Gözümü kaçırıp zombiye baktım ve tekrar babama döndüm. O sırada arkadan lanetli zombinin sesini duydum: "Merak etme onu çağıran bendim."
"Ne o yoksa ondan şimdi mi intikam alacaksın!"
"Arkadaşına söyledim. Zombi işlerini halledene kadar onlara dokunmayacağım. Tabi kaşınırlarsa bilmem."
Babam ne kadar zombileri bir defalığına bozguna uğratsada korkuyordum. Öyle bile olsa bu işi bırakalı onun için yıllar olmuştur. Ayrıca bir zombiye nasıl güvenebilirdim. Babam araya girdi ve bende düşüncelerimi bir kenara bıraktım: "Benim seni korumam gerekir kızım. Bu işe karışman hiç iyi olmadı. Bir yere gittiğim yok. Oturup izlemeyeceğim!"
"Baba-"
"Tek kelime daha etme. Al çantada biraz silah var."
Babam içeri geçti bende ardından kapıyı kapattım. Babamı koruma düşüncesi aklımdan çıkmıyordu. Resmen tam tersi olmuştuk. Sanki ben babamdım, babamda ben. Karışık bir duyguydu bu. Neyse ki bu konuda bilgisi olması bizim için iyiydi. Elimizde ki defteri de biliyor olmalıydı.
Salonun ortasında durdu ve babam bana bakıp tekrar konuşmaya başladı: "Beni arkadaşlarınla tanıştırmayacak mısın?"
"Sınıf arkadaşlarım. Akın, Görkem ve Tan. Rüya'yı biliyorsun zaten."
"İlk defa görüyorum sizi."
"Bu sene geldiler baba."
"Okullar açılalı kaç gün oldu ve zombilere hemen mi tanık oldular."
"Sürpriz oldu diyelim. Sizin bana bir anahtar olduğumu söylememeniz gibi."
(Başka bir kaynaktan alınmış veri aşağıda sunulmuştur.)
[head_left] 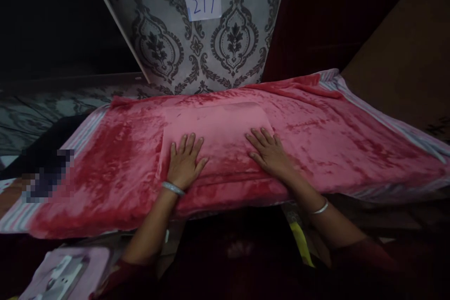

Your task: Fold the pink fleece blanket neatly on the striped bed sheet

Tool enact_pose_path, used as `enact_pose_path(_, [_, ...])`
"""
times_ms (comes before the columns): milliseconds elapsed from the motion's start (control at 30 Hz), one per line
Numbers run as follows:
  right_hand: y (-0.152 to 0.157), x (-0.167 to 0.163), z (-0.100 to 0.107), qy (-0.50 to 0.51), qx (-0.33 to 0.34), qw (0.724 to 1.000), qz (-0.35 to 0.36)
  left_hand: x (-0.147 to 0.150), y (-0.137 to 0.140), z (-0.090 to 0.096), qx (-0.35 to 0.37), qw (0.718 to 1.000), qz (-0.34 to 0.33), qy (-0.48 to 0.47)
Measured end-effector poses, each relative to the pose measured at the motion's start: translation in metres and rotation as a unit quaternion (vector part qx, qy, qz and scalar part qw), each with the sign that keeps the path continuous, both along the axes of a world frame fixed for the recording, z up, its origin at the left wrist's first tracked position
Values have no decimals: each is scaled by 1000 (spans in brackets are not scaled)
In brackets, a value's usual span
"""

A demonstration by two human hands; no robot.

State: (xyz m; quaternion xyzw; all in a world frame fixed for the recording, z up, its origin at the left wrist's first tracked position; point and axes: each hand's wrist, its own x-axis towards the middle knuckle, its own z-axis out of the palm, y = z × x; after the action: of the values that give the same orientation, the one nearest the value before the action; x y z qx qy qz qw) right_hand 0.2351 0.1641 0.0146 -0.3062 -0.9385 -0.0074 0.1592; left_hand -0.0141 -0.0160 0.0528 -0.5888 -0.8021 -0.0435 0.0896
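My left hand lies flat, fingers spread, palm down on the pink layer in the middle of the table. To its right, my right hand rests the same way, with nothing in its grasp. Between and beyond them is a smooth pink sheet-like piece with rounded far corners. Its near part looks plush and folded; I cannot tell where one layer ends. A red and pink plush blanket with striped borders spreads underneath and to both sides.
Patterned wallpaper bears a paper label reading 277. A large dark panel stands at the back left. At the lower left, a white device sits on a pink surface. A yellow strip shows below the table edge.
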Motion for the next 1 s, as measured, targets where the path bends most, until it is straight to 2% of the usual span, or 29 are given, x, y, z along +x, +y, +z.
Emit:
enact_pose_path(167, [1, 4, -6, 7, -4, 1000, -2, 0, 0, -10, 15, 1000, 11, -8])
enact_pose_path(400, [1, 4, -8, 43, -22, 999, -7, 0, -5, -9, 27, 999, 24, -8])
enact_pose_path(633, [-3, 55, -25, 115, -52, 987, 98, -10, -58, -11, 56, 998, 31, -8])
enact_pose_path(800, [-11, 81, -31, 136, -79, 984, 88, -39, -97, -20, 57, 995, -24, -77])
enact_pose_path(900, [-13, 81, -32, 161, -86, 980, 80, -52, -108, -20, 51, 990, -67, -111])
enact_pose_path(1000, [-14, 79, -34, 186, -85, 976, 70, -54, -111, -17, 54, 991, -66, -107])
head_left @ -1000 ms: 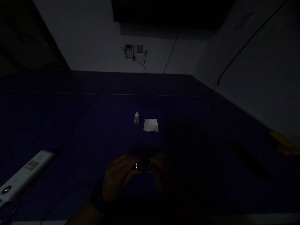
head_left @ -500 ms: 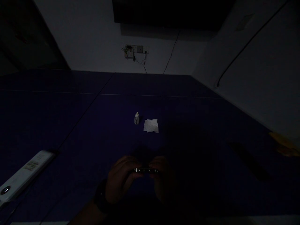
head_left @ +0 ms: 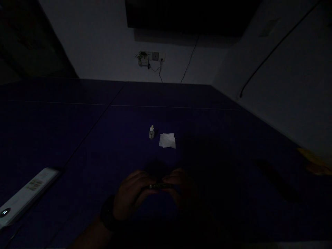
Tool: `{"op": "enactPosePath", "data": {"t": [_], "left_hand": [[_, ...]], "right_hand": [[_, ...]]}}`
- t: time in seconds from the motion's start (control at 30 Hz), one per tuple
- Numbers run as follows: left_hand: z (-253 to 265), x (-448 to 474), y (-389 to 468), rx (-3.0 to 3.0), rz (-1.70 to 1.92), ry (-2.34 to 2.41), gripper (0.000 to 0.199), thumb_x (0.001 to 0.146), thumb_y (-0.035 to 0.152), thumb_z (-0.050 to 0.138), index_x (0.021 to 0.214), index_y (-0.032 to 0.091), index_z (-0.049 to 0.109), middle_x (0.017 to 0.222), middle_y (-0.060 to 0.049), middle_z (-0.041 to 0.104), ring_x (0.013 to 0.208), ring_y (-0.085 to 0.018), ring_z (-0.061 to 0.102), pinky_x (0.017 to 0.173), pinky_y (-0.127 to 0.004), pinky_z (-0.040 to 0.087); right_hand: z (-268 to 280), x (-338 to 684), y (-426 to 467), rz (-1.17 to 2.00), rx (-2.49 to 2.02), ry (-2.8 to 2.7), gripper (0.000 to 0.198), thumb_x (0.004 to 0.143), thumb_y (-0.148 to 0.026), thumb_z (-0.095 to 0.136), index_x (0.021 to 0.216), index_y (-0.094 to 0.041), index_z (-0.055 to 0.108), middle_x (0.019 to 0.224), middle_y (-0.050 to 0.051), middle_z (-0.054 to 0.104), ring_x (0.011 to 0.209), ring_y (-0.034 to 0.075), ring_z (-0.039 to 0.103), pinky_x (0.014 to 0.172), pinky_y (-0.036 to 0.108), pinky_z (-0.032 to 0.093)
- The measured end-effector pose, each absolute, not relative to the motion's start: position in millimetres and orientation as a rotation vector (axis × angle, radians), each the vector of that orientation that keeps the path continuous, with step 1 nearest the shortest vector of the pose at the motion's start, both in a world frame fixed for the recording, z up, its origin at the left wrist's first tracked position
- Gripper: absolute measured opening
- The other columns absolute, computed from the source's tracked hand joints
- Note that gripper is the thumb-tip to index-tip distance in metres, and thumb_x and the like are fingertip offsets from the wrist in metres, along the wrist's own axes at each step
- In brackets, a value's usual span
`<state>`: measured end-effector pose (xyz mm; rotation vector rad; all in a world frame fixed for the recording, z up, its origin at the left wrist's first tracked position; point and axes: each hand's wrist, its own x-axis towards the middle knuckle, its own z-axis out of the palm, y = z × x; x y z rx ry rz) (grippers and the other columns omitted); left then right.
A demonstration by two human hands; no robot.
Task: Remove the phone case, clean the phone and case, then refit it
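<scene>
In the dim head view, my left hand [head_left: 136, 190] and my right hand [head_left: 177, 185] are closed on opposite ends of a slim dark object [head_left: 161, 186]. It is seen edge-on, low over the purple surface, and the gloom hides its exact kind. A dark watch or band wraps my left wrist. Most of my right forearm is lost in shadow. Beyond the hands stands a small clear dropper bottle [head_left: 151, 134] with a white cap. Just right of it a white tissue [head_left: 167, 140] lies flat.
A long white device [head_left: 28, 195] with a printed label lies at lower left. On the right is a dark flat strip [head_left: 276, 181], with a yellow item [head_left: 313, 159] near the wall. Wall sockets [head_left: 151, 57] with cables sit below a black screen [head_left: 192, 17].
Both hands have risen slightly with the slim object. Its edge gleamed brightly before and now looks dull. The whole scene is a little darker; the bottle and tissue have not moved.
</scene>
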<state>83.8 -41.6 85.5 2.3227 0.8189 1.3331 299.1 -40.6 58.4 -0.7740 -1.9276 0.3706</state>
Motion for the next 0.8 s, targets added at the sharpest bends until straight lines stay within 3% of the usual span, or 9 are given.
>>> {"op": "enactPosePath", "data": {"t": [0.13,0.33,0.47,0.67,0.8], "left_hand": [[79,80,-33,2.483,1.226,0.79,0.011,0.098,0.019,0.061,0.108,0.019,0.065,0.098,-0.006,0.077,0.09,-0.018,0.072,0.079,-0.031,0.059],[67,80,-31,2.531,1.162,0.85,0.014,0.099,0.02,0.059,0.111,0.019,0.065,0.097,-0.006,0.077,0.086,-0.018,0.072,0.075,-0.03,0.059],[65,80,-33,2.507,1.154,0.865,0.015,0.1,0.021,0.058,0.113,0.02,0.065,0.1,-0.006,0.076,0.087,-0.018,0.072,0.075,-0.029,0.058],[61,81,-37,2.394,1.201,0.864,0.014,0.099,0.025,0.06,0.111,0.021,0.065,0.1,-0.005,0.076,0.088,-0.017,0.07,0.075,-0.029,0.057],[57,83,-41,2.293,1.258,0.965,0.014,0.098,0.03,0.061,0.109,0.023,0.066,0.099,-0.005,0.074,0.088,-0.018,0.07,0.075,-0.031,0.057]], "right_hand": [[53,302,-37,0.176,-0.707,-1.965,0.035,0.091,-0.007,0.05,0.117,-0.027,0.062,0.091,0.003,0.076,0.078,0.02,0.071,0.072,0.037,0.058],[41,303,-34,0.058,-0.74,-1.965,0.03,0.092,-0.007,0.054,0.116,-0.024,0.062,0.088,0.004,0.075,0.076,0.02,0.07,0.069,0.035,0.058],[39,305,-37,0.074,-0.738,-2.005,0.032,0.091,-0.006,0.056,0.118,-0.023,0.06,0.094,0.005,0.074,0.083,0.019,0.069,0.076,0.036,0.057],[40,304,-50,0.299,-0.9,-1.976,0.026,0.088,-0.009,0.061,0.109,-0.025,0.063,0.1,0.005,0.069,0.093,0.02,0.066,0.081,0.035,0.056],[33,302,-51,0.648,-1.112,-1.679,0.025,0.082,-0.027,0.071,0.106,-0.026,0.065,0.115,0.008,0.063,0.106,0.025,0.062,0.09,0.039,0.054]]}}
"Sana zarar gelmesini istemedik."
"Böyle daha mı iyi oldu sanıyorsunuz? Annem de sende herşeyimi berbat ettiniz."
"Hepsi senin iyiliğin içindi kızım. Onları yok etmek için elimizden geleni yaptık. Ama ölmüyorlar. Tek çaremiz onları bir yere tıkmaktı."
"Belki anlatsaydınız dikkatli olurdum baba. Bana hiç birşey anlatmayan hep zorlukların içine bırakan aile istemezdim."
"Kızım-"
Lanetli zombi babamın sözünü keserek: "Duygusal anınızı bozmak istemem ama ırkınızın sonu YAKLAŞIYOR!"
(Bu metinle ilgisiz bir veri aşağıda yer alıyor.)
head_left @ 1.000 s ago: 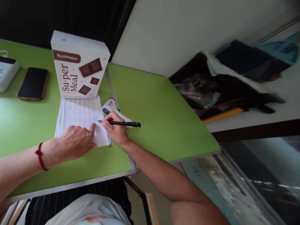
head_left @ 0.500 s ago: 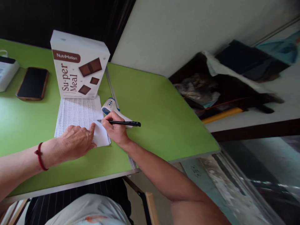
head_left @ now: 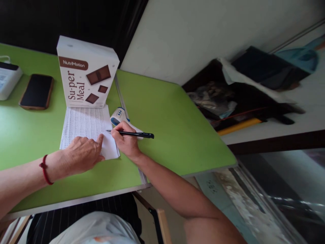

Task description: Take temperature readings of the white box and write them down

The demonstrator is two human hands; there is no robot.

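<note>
A black pen is gripped in my right hand, its tip at the right side of the written rows on a white sheet of paper. My left hand rests on the lower part of the sheet, index finger stretched out close to the pen tip, the other fingers loosely bent. A white and blue handheld thermometer lies just beyond my right hand, which partly hides its handle. At the top edge of the paper stands a white box printed with chocolate pieces.
On the left of the green table lie a dark phone and a white device with a cable. A seam runs across the tabletop. Right of the table, a cluttered dark shelf holds bags and cloths beside the wall.
The view has shifted very slightly. Both hands, the pen and the paper keep nearly the same places.
</note>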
Konuşmayı bırakıp koltuğa oturdum ve kızgınlığımı saklamaya çalıştım. Zombi tekrar konuşmaya başlamıştı: "Madem kimseyi bu işe karıştırmak istemiyorsunuz-bu mallık olsada-o zaman iyi hazırlanmanız gerek. Hemde çok iyi. Silahları arttırın ve iyi dövüşün. Onlar zaten ölmeyecekler bu sefer onları ışınlayarak sağlam yerlere tıkacağız."
"Neden bize yardım ediyorsun?" Dedim.
"Yeryüzünde yaşayan tek insani zombi olmak havalı olurdu değil mi?"
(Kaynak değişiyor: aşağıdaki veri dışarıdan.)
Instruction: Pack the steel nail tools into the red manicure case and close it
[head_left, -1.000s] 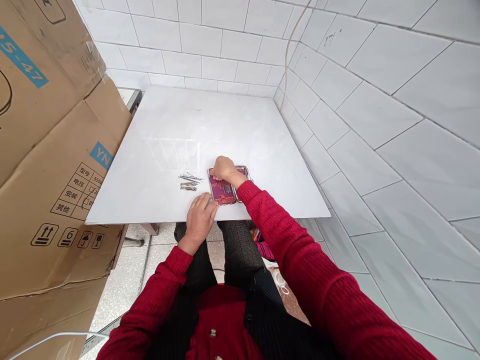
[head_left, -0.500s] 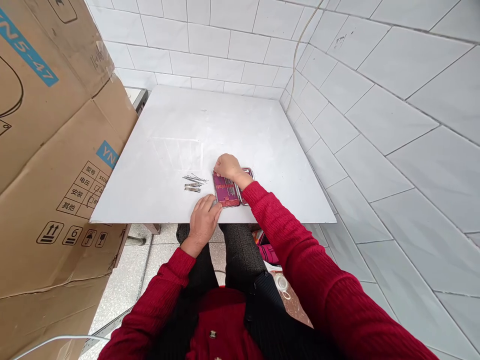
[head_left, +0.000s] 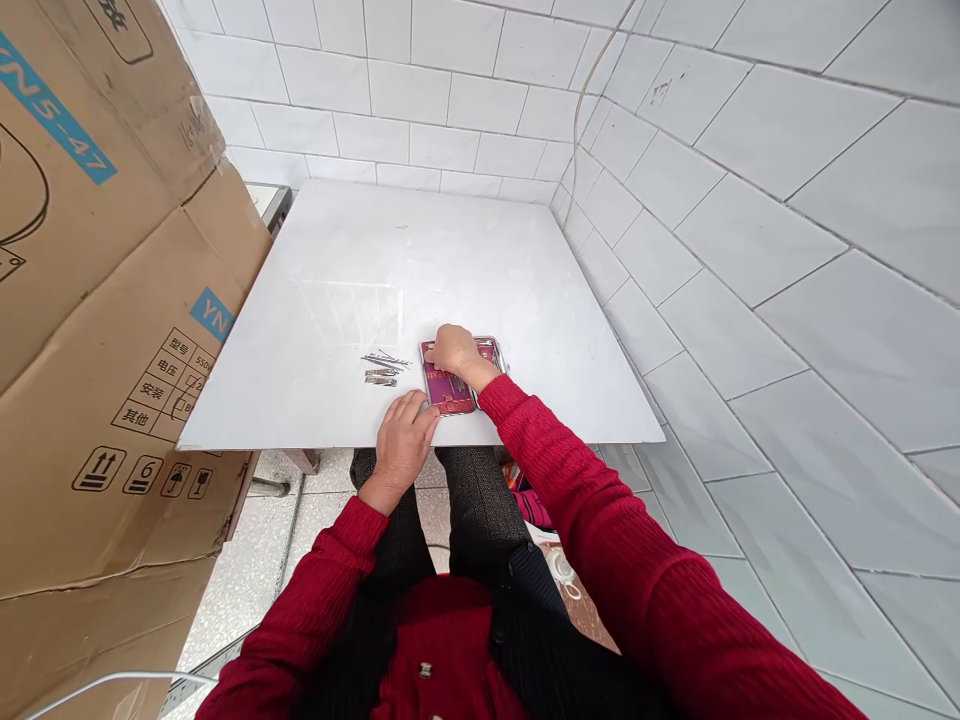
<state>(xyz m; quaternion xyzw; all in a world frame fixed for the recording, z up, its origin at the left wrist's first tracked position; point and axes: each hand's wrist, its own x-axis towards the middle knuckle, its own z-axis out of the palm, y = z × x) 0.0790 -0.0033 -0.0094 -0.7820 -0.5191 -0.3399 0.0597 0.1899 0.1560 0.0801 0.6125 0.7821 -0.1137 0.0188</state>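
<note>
Lower over the open case (head_left: 454,404) than moments ago, a curled right hand (head_left: 452,348), its grip hidden, seemingly works inside it at five o'clock on the table (head_left: 330,230), next needing a precise touch, while an open left hand (head_left: 403,430) steadies its seven-o'clock corner.

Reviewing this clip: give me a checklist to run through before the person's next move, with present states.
1. Rectangular red-and-purple case open on the white tabletop: ok.
2. Left hand at the case's near left corner: ok.
3. Right hand over the case's left half: ok.
4. Something held in the right hand's fingers: cannot tell, they are hidden.
5. Two silver metal nail clippers apart from the case: ok, left of it.
6. Thin metal tools lined up parallel: not ok, they lie at differing angles.
</note>
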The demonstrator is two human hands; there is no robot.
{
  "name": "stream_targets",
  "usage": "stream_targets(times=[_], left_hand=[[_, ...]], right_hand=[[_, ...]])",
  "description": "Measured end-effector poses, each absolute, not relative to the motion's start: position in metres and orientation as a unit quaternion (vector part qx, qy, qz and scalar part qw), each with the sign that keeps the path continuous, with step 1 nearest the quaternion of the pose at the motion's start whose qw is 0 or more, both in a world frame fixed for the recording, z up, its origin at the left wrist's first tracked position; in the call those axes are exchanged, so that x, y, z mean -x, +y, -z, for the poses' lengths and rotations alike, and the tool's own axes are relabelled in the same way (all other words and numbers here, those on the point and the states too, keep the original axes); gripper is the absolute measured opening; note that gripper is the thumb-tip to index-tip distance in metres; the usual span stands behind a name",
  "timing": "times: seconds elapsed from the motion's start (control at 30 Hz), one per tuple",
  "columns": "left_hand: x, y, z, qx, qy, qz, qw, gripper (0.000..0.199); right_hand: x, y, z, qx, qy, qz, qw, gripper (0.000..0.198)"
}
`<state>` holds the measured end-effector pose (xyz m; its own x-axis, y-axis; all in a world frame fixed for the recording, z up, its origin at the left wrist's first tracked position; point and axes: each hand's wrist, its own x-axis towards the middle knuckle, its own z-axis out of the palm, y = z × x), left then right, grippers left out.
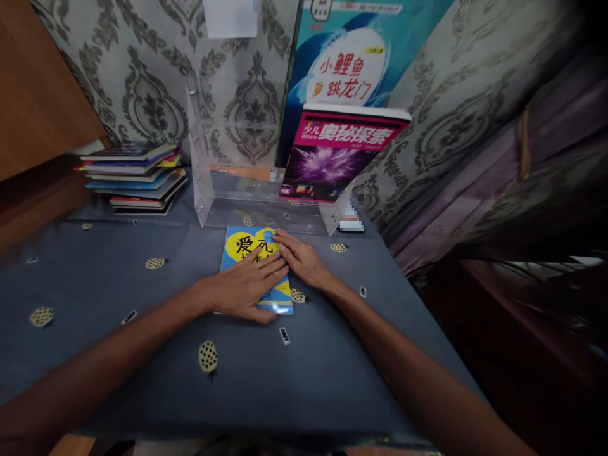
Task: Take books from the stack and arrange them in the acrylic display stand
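A blue and yellow book (230,256) with black characters on its cover lies flat on the table. My left hand (247,282) rests across the cover with its fingers stretched out, hiding the middle of the book. Along the right edge of the book lies my right hand (304,258), its fingers extended toward the upper right corner and touching the cover. Both hands are open, palms down. Just behind the book stands a clear acrylic rack (266,215), which holds a pink and purple book (327,155) and a large teal book (351,69), both leaning at its right side.
A stack of books (137,177) sits at the back left of the table. The blue-grey tablecloth (166,335) has pineapple prints. A blurred-out item (350,218) lies right of the rack. Patterned curtains (156,95) hang behind, and the table's right edge drops to a dark area.
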<state>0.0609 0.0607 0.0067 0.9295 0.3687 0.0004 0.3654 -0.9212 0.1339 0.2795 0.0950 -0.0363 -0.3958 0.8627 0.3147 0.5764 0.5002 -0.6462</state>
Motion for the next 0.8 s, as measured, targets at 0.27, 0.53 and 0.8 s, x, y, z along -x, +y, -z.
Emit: stream_targets(times=[0.27, 0.53, 0.8], left_hand=[[-0.061, 0.063, -0.007, -0.978, 0.19, -0.02, 0.08, 0.09], [-0.059, 0.061, -0.006, -0.971, 0.197, -0.043, 0.125, 0.081], [-0.06, 0.059, -0.011, -0.969, 0.202, -0.044, 0.135, 0.075]], right_hand=[[-0.276, 0.09, 0.03, 0.463, -0.811, -0.186, 0.305, 0.052], [-0.219, 0.098, -0.001, 0.349, -0.897, -0.165, 0.215, 0.048], [-0.173, 0.139, 0.002, 0.325, -0.917, -0.197, 0.12, 0.057]])
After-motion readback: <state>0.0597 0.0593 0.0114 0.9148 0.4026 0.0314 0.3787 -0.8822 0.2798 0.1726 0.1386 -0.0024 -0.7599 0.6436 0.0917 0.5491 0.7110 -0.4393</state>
Hiçbir şey demeden öylece durduk. Bu dedikleri hala bana mantıklı gelmesede o hariç tüm zombileri bir yere tıkabilirdik. Hemde sonsuza dek.
Eda çantasından defteri çıkardı ve yanımıza yaklaştı. Formül bulunan bir sayfa açtı. Bu sayfayı hatırlıyordum. Hiç birşey anlamamıştım zaten. Babam elini deftere koyup konuşmaya başladı: "Silah yapımları ve zombilere zarar verebilecek şeylerin formülleri."
Elini başka bir formüle koyup konuşmaya devam etti: "Bunu yapmamız gerekebilir. Acil durum tozu. Silahlar işe yaramazsa bu tozu zombilere atabilirsiniz."
Biz formüllere göz gezdirirken Akın konuşmaya başladı. Bende sonra kafamı oraya doğru çevirdim.
"Size birşey soracağım. Bertan'ı nereden tanıyorsunuz?"
"Bertan mı? Defterde yazan Bertan'dan mı bahsediyoruz?"
Akın ve Görkem kafalarını salladılar. Babamda devam etti: "Bir arkadaşımdı. Zombileri içeri tıkmamızda yardımcı olmuştu."
Akın, Tan ve Görkem birbirlerine bakmaya başladılar. Bu sefer Tan söze girdi: "Onu en son ne zaman gördünüz?"
"Bilmiyorum. Görmeyeli bir sene olmuştur. Neden soruyorsunuz?"
"Bizi küçükken sahiplenen biriydi. Ve ortadan bir gün kayboldu."
"Siz onlar mısınız? Sahiplendiği çocuklar?"
Birşey anlamamıştım. Defterde onları sahiplenen kişinin adı mı yazıyordu? Bu iş çığrından çıkmaya başlıyordu. Babam tekrar sözü aldı: "Ailenize olanlar için üzgünüm. Bertan'dan haberim yoktu."
Tan: "Ailemize olanlar?"
"Bakın çocuklar anlatması zor ama aileniz de bize yardım ediyorlardı. Ve malesef çoğu kişiyi onlarla birlikte kaybettik."
Akın ayağa kalkıp: "Bu da ne demek? Bunun için mi öldüler?!"
"Onlar artık zombi. Sizin gibi birkaç annesiz babasız kalan çocuklarda vardı. Bertan sizi sahiplenmişti."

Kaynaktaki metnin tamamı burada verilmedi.